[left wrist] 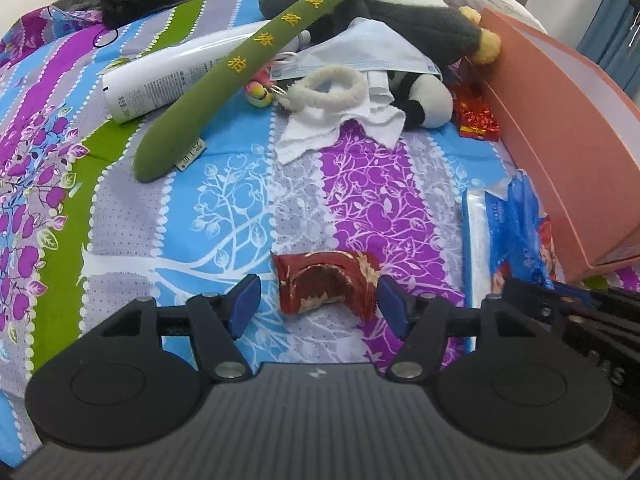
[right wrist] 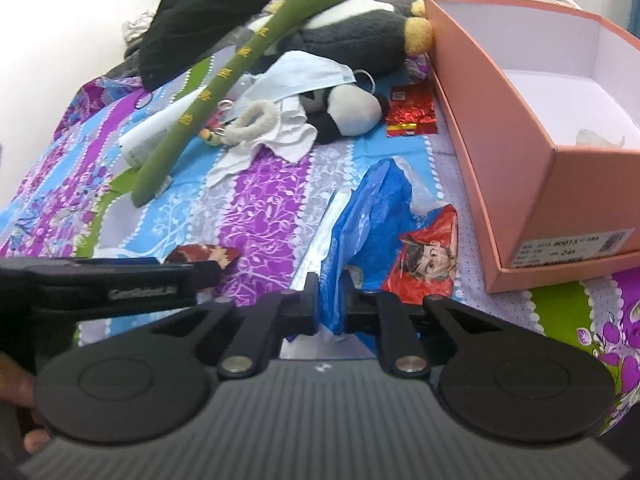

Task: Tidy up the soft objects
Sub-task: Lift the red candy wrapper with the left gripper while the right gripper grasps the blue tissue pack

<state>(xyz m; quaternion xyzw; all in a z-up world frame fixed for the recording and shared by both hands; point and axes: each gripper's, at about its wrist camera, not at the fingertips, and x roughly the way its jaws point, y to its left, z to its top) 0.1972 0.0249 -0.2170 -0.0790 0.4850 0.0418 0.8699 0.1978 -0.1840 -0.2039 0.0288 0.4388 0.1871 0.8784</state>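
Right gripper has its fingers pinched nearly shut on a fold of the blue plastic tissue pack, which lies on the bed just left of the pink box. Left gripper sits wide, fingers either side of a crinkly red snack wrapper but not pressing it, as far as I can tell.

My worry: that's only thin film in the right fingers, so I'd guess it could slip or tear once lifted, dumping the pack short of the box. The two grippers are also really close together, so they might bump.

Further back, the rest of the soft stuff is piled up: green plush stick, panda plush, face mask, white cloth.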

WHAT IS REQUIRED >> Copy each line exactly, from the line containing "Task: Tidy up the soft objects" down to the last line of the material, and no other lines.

RESULT OF THIS EXERCISE >>
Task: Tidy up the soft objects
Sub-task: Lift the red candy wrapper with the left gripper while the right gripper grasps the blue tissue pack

<state>(xyz m; quaternion xyzw; all in a z-up world frame fixed for the recording and shared by both hands; point and axes: each gripper's, at about its wrist camera, not at the fingertips, and x roughly the way its jaws point, y to its left, z to its top) 0.1972 0.0249 -0.2170 -0.0790 0.4850 0.0418 0.8699 0.1978 -0.1840 -0.2039 0.0288 0.4388 0.1871 0.8784</state>
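Right gripper has its fingers pinched nearly shut on a fold of the blue plastic tissue pack, which lies on the bed just left of the pink box. Left gripper sits wide, fingers either side of a crinkly red snack wrapper but not pressing it, as far as I can tell.

My worry: that's only thin film in the right fingers, so I'd guess it could slip or tear once lifted, dumping the pack short of the box. The two grippers are also really close together, so they might bump.

Further back, the rest of the soft stuff is piled up: green plush stick, panda plush, face mask, white cloth.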

The answer has nothing more to it.